The sole attempt to implement the 1995 Security Council’s resolution, came out in 2010, when the NPT review meeting called for an “international conference” –not under the UN umbrella– to deal with that resolution. Following intensive efforts to find a country ready to host the conference, Finland volunteered to have it in Helsinki. But diplomatic talks failed to organise the meeting.
In view of this yet another frustration and also of the brinkmanship games being played by big military powers in the region, the Arab countries in general, and in the Gulf region in particular, have lately been expressing fresh fears of Iran’s nuclear programme and therefore focusing, again, on nukes.
Not That the Arabs Want to Go Nuclear, But…
Arab states have repeatedly heralded their opposition to any kind of nuclear activity in the region.

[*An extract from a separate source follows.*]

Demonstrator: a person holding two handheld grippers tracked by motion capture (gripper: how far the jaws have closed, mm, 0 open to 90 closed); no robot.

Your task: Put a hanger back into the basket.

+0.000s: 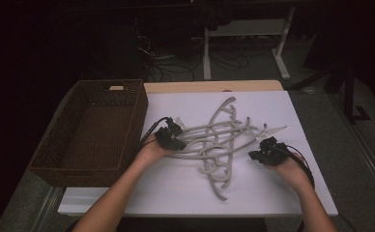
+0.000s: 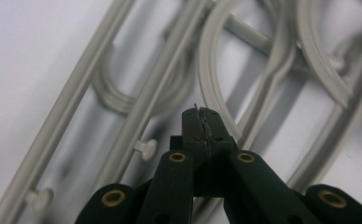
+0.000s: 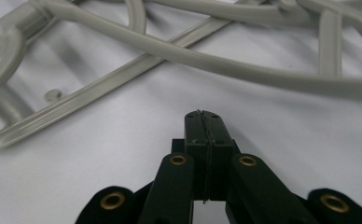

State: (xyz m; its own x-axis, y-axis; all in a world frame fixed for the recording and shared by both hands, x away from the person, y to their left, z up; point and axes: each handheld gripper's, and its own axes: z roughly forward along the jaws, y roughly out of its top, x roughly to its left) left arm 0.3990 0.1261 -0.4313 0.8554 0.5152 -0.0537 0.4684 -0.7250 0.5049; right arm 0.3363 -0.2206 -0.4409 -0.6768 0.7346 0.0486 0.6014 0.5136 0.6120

In fact, a couple of years ahead of the 2015 NPT conference, both Bahrain’s Minister of State for Foreign Affairs, Ghanum Fadhel Al Buainain, and Foreign Affairs Minister, Shaikh Khalid Bin Ahmed Bin Mohamed Al Khalifa, told this journalist in Manama in March 2013 that their nation – likewise all other Gulf countries – do not want to hear a word about any nuclear activities, even for peaceful purposes.

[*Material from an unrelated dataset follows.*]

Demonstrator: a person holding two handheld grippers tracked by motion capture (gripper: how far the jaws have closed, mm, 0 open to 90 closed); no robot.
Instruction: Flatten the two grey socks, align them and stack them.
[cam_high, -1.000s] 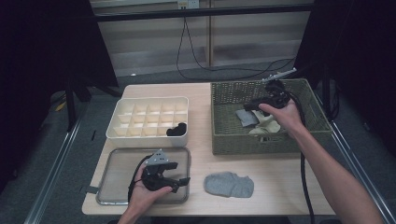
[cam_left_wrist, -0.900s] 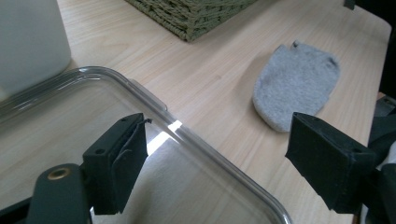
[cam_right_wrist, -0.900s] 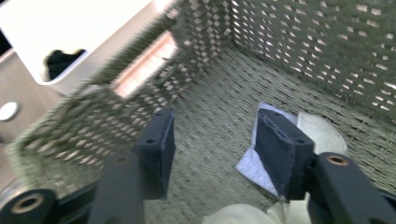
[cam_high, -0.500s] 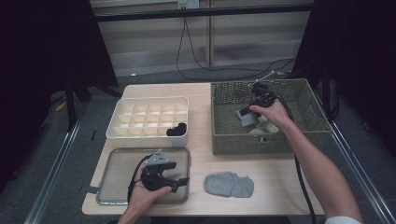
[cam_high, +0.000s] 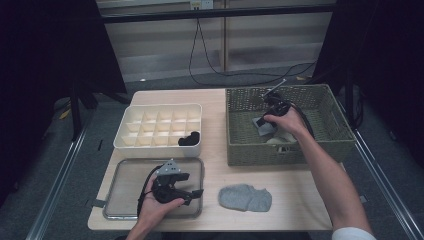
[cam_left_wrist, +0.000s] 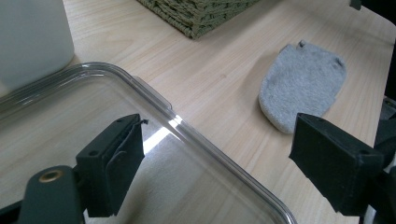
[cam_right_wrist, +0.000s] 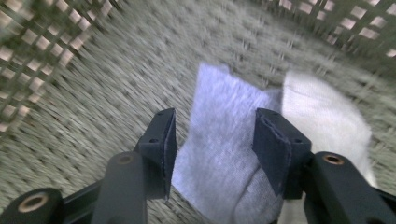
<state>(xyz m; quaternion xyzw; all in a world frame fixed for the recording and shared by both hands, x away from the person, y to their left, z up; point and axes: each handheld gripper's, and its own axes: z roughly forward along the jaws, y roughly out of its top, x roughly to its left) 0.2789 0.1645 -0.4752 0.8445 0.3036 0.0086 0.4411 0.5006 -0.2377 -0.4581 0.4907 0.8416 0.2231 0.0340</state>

Their arguments are that even civil nuclear activities of whatever nature, have strong, negative impacts on the very lives and livelihoods of the Gulf peoples, from polluting waters and thus affecting the fish –which historically constituted an important source of living– to the risk of a nuclear accident.
The Bahraini stand is still valid and it applies to all the Gulf states, said to IPS this week a retired high governmental official. “None of us want to have to do with any atomic weapon. But you must understand our fears from both nuclear Israel and a potential nuclear Iran… We have to defend ourselves, protect our people.”
The Real “Security”
In an evident signal confirm their stand, the Bahraini capital, Manama, hosted a major anti-nuclear campaigners activity–the international exhibition “From a Culture of Violence to a Culture of Peace: Towards a World Free from Nuclear Weapons”

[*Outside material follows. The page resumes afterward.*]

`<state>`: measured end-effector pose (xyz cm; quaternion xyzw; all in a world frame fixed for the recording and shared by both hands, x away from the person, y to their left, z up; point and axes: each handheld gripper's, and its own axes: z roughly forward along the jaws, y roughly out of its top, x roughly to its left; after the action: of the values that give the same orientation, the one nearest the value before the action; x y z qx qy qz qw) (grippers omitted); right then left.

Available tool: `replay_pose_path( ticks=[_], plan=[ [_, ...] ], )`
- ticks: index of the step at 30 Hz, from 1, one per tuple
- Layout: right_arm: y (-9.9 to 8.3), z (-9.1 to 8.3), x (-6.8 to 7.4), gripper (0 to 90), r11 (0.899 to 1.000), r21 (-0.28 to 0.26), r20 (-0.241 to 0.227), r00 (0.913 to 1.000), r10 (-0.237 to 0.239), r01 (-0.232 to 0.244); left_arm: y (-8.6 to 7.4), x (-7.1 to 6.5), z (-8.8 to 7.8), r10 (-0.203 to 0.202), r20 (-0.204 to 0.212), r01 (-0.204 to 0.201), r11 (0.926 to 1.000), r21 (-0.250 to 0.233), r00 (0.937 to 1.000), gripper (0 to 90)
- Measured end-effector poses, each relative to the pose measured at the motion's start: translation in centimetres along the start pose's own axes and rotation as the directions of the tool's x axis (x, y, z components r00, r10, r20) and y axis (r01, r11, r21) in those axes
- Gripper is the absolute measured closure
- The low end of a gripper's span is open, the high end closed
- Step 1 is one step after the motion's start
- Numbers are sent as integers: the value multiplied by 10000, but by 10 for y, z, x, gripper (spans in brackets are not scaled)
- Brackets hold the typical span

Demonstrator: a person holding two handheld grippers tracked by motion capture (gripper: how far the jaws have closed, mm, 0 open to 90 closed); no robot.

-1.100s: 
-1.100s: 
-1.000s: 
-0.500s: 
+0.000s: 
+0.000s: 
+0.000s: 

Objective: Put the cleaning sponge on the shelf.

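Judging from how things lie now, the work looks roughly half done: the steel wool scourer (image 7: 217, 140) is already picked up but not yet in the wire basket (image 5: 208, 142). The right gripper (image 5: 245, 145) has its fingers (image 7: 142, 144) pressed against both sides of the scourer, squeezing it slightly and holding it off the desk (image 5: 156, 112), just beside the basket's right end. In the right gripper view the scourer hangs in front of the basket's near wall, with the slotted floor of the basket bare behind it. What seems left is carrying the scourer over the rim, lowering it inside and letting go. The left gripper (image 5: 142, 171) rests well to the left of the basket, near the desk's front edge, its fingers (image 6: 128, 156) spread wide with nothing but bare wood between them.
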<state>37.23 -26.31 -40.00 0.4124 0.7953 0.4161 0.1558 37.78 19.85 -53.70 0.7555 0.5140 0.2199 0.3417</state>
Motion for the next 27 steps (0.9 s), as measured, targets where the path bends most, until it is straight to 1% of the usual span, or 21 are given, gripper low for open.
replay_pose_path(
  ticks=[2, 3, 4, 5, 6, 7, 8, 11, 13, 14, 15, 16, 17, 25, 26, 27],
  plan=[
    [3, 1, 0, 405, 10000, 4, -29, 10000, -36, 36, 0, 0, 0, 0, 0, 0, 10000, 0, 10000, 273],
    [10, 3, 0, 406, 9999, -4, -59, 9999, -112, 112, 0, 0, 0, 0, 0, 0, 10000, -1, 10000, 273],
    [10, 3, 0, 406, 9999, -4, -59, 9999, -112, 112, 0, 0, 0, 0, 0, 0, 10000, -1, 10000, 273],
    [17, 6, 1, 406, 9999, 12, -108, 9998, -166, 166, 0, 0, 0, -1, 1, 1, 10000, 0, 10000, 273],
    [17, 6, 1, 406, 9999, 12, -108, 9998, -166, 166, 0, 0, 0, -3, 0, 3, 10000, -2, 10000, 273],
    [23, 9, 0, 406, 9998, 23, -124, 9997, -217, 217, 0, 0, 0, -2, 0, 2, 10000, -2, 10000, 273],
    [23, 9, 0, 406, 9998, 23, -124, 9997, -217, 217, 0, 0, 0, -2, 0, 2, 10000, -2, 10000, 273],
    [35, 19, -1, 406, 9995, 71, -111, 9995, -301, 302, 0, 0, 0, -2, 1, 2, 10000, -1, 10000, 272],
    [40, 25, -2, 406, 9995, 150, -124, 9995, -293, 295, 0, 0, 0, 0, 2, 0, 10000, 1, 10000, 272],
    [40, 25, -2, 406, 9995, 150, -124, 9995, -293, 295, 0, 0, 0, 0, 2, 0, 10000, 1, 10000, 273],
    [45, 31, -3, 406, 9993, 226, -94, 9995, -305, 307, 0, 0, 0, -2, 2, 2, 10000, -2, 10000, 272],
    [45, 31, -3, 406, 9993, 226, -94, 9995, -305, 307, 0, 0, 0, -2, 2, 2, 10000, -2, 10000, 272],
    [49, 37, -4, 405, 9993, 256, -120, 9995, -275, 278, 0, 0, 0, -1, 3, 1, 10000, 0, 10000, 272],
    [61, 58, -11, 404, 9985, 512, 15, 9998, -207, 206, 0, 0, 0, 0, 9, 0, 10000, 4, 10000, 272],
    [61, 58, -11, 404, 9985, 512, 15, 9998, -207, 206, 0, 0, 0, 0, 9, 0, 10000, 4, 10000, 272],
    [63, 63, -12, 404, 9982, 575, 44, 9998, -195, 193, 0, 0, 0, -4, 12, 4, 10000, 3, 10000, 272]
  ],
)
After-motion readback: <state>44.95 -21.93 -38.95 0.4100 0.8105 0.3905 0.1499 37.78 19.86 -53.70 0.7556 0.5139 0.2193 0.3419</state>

Organised by the Tokyo-based non-governmental civil society association Soka Gakkai International (SGI), with the support of the International Campaign to Abolish Nuclear Weapons (ICAN), together with the Inter Press Service IPS and the UN Information Centre in Manama, and promoted by the Bahraini and Japanese ministries of foreign affairs, the exhibition was held in Manama from Mar. 12-23, 2013.
“Nuclear weapons – the most inhuman and destructive of all tools of war – are at the peak of a pyramid of violence in this increasingly interdependent world,” said anti-nuclear campaigners. “The threat of atomic weapons is not in the past… It is a major crisis today.”
“This exhibition –the first ever in an Arab country – (represents) a step further toward making the human aspiration to live in a world free from nuclear weapons a reality,” SGI’s executive director for peace affairs, Hirotugu Terasaki, told this journalist.
“The very existence of these weapons –the most inhuman of all– implies a major danger,” said Terasaki, who is also the vice president of this Buddhist organisation that promotes international peace and security, with more than 12 million members all over the planet.
Asked about the argument used by nuclear powers that the possession of such weapons is a major guarantee of safety and security – the so-called “deterrence doctrine” – Terasaki said, “The world should now move beyond this myth.”
According to the exhibition’s promoters, “Security” begins with basic human needs: shelter, air to breathe, water to drink, food to eat. People need to work, to care for their health, to be protected from violence.
These—and not nuclear bombs, are exactly the basic human needs that are lacking in Iraq, Libya, Palestine, Somalia, South Sudan, Syria, Yemen… and more to come.